Scan the data below for lines holding the word "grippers", and copy each line found.

--*--

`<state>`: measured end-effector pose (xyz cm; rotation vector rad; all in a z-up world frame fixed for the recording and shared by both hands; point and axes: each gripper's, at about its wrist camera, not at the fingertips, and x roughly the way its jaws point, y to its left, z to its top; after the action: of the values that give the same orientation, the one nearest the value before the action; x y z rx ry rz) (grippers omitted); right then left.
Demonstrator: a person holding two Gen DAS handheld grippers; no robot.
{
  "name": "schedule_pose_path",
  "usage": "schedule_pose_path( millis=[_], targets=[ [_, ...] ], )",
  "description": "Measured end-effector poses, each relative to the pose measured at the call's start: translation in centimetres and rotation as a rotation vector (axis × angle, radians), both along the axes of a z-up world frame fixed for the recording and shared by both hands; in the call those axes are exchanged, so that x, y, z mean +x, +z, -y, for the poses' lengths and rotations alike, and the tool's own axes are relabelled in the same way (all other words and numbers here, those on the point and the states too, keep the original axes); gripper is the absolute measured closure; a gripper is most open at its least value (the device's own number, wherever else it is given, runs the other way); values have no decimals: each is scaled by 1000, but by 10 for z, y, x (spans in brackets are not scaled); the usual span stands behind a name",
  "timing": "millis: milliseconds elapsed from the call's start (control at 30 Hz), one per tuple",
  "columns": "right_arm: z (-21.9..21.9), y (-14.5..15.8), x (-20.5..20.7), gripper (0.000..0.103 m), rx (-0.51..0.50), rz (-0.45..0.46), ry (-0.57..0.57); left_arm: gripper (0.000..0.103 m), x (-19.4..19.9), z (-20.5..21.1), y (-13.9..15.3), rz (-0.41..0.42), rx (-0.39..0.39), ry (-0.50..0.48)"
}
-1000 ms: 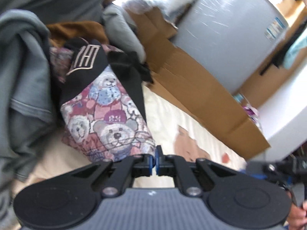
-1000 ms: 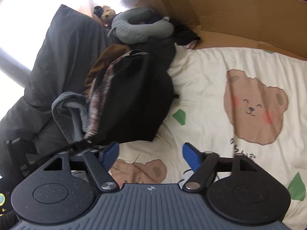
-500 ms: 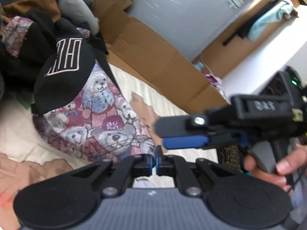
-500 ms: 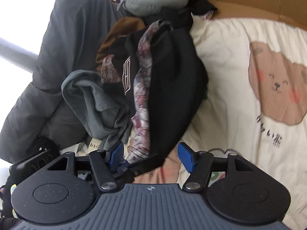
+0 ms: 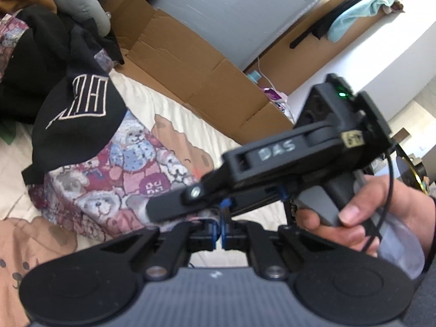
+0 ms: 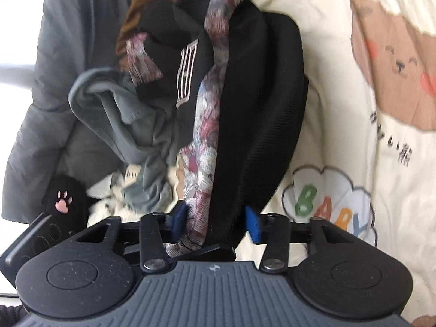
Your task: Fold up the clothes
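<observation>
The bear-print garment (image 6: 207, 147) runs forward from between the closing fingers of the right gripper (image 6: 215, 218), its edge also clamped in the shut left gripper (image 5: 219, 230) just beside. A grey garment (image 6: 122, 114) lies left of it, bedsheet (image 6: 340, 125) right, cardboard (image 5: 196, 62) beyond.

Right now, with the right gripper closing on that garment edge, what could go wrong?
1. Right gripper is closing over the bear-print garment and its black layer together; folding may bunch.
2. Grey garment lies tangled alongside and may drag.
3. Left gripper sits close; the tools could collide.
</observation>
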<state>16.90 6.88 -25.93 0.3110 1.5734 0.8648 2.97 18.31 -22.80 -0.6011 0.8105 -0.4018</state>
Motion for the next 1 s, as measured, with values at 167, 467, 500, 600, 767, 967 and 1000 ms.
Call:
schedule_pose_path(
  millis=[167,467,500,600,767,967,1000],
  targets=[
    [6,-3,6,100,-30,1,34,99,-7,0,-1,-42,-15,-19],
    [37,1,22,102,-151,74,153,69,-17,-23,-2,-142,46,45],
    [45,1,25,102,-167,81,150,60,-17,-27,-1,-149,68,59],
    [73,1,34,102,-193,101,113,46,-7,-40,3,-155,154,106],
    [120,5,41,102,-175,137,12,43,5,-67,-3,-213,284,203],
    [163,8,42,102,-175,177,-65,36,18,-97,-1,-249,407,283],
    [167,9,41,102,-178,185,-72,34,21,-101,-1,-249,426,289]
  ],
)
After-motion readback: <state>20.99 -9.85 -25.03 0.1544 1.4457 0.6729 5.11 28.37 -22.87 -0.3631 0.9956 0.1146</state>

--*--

_WRITTEN REPLY:_
`<state>`: measured end-effector pose (xyz cm; rotation vector rad; all in a z-up world frame fixed for the recording and shared by both hands; point and axes: each gripper's, at about its wrist camera, not at the fingertips, and x roughly the way its jaws point, y to its left, z to its top; after the action: of the values that give the same orientation, the one nearest the value before the action; x y z rx ry rz) (grippers omitted); right then left.
Demonstrator: a person holding two Gen DAS handheld grippers; no robot.

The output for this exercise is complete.